Not an afterthought wedged in, the spa is thoughtfully designed and spacious.  Locker rooms are on the pool level, but an elevator whisks up to the second floor, where entry is restricted to spa guests with access keys. A couch and chairs are grouped by a fireplace in the waiting lounge,  and there’s a small dining ell for those who wish to order a meal. Now let me be clear: It’s not an ultra fancy spa in extra amenities or decor, but it is comfortable and nice spot for an escape (with girlfriends or with spouse).

I achieved a zen-like peace during my Zen Harmony Organic Facial, a 90-minute treatment complete with scalp, hand, and foot massage. Way different from any other facial I’ve had; this one used a Japanese massage technique that was kind of chop-chop on my face. Despite that, I drifted off to la-la land for most of it. And the results: Definitely achieved the glow,  the elimination of quite a few worry lines, and a nice state of relaxation. (Honestly, if they could have just rolled me onto a gurney and wheeled me back to my room, I would have achieved total bliss).

My friend had an aromotherapy massage that left her floating. Her first comment: “I should have booked an hour-and-a-half, not just an hour, I didn’t want it to be over.”

The range of services is quite extensive, including various massages, facials, and body treatments, and for a hotel spa, prices are quite reasonable: Most one-hour services are $89, with a basic massage at $69.  Longer services, such as my facial, are around $139. For a real splurge, consider the Day of Relaxation package for $325, including facial, body wrap, massage, pedicure, lunch, and a recovery drink.

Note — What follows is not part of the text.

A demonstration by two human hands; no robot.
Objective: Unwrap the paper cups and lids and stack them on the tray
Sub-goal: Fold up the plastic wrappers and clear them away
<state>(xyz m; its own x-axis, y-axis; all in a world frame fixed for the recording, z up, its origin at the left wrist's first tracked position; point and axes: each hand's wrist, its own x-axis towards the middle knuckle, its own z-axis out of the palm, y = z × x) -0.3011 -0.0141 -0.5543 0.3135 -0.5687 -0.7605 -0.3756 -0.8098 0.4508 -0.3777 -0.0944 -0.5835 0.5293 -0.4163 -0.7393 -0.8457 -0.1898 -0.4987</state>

Better yet, mke it an overnight. Rooms range from standard ($99-$159 d) to suites with separate living room area, fireplace in the bedroom, and Jacuzzi bath ($179-$259). The Cloud 9 restaurant is ultra casual, with a nice brick over area. I can vouch for the crab cakes (so good, I not only had them at dinner, but as as an eggs benie the next morning).

Erebus?

During my Portland whirlwind, I made a passing reference to Erebus to someone, and the result was a blank stare. Anyone else remember Portland’s original hippie-dippie head shop, source of patchouli oil, incense sticks, candles, those groovy and gauzy India bedspreads, beaded curtains, and, of course, pipes, clips and bongs? Whenever I walk by that building, I shake my head and grin. It’s so proper looking, so restored, refined, upscale. Hah.